DÊRSIM – Dêrsim’de “güvenlik” gerekçesiyle boşaltılan köyüne 30 yıl sonra geri dönen Bülent Gözlü, “Dönüşler için köy heyetleri kurulmalı. Döndüğüm için mutluyum. Kendi topraklarımda mücadeleye devam edeceğim” dedi.
Kürdistan kentlerinde 90’lı yıllarda uygulanan “güvenlikçi” politikalar nedeniyle yüzlerce köy yakılıp yıkıldı ve zorla boşaltıldı. Meclis’te kurulan komisyonun 14 Ocak 1998 tarihli raporuna göre; Dêrsim’de 183 köy ve 823 mezra boşaltıldı. O süreçte köylerinden zorla göç ettirilenlerin sayısı ise 40 bini aşkın.
Çatışmasızlık süreçlerinde köylere geri dönüşler olsa da bu durum yasaklar ve askeri operasyonlar nedeniyle devam etmedi. Buna rağmen köylerine dönen yurttaşlar da bulunuyor. Bunlardan biri olan 50 yaşındaki Bülent Gözlü, 1994 yılında boşaltılan Dêrsim merkeze bağlı Kabun Köyü’ne 30 yıl sonra geri döndü. Gözlü, hayvancılıkla geçimini sağlarken, geçen yıl köye temelli döndüğünü kaydetti. Gençlerin dönmediğini aktaran Gözlü, kendisi gibi köyüne dönmek isteyen birçok kişinin olduğunu ve başlatılan sürecin de bir fırsat olduğunu ifade etti.

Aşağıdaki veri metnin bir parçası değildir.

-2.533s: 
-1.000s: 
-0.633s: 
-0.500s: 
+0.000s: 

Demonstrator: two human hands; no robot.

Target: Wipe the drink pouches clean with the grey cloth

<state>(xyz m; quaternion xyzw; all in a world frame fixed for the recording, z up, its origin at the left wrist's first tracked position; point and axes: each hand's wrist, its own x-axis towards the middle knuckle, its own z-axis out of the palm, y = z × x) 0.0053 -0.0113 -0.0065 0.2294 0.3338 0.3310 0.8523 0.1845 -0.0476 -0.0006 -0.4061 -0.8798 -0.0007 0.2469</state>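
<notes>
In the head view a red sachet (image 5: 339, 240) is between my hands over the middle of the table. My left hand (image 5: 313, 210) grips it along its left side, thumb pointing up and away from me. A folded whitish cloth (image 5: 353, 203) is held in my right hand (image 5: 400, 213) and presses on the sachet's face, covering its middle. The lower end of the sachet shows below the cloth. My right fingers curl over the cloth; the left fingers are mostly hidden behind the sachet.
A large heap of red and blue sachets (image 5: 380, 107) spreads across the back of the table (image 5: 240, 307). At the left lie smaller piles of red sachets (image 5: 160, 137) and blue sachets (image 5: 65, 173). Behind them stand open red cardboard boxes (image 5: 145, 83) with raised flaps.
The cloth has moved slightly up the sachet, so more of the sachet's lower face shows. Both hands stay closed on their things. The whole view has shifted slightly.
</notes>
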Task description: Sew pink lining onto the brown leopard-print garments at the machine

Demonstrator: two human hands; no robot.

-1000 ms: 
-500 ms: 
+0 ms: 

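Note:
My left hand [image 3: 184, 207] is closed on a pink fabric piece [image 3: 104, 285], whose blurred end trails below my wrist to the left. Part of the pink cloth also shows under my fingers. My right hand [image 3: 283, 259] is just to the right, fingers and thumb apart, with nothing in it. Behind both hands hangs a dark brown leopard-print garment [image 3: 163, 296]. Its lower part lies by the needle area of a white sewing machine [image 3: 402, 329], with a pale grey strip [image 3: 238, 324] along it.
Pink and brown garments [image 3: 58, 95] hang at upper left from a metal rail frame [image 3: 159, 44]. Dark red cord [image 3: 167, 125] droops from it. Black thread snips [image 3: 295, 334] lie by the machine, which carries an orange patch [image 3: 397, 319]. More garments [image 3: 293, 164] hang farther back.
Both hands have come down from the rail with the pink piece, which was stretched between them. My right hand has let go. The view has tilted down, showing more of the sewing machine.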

Köyleri boşaltıldığında öğrenci olduğunu anımsatan Gözlü, o yaşlarda birçok şeyle karşı karşıya kaldıklarını söyledi. Uğradıkları baskı karşısında ailesiyle birlikte köyden ayrıldıklarını anımsatan Gözlü, koruculuk dayatmasını kabul etmedikleri için şiddetin her türlüsü ile karşı karşıya kaldıklarını belirtti. Gözlü, “O süreçte köyden ilk çıkanlar biz olduk. Askeriyenin köylünün üzerinde bir baskısı vardı. Her gün geliyorlardı, ‘Burayı boşaltacaksınız ve buralardan gideceksiniz’ şeklinde tehdit ediyorlardı. O zaman insanlar elindeki her şeyini bedava niyetine verip köyden çıkmak zorunda kaldı. İnsanların evleri bombalandı” dedi.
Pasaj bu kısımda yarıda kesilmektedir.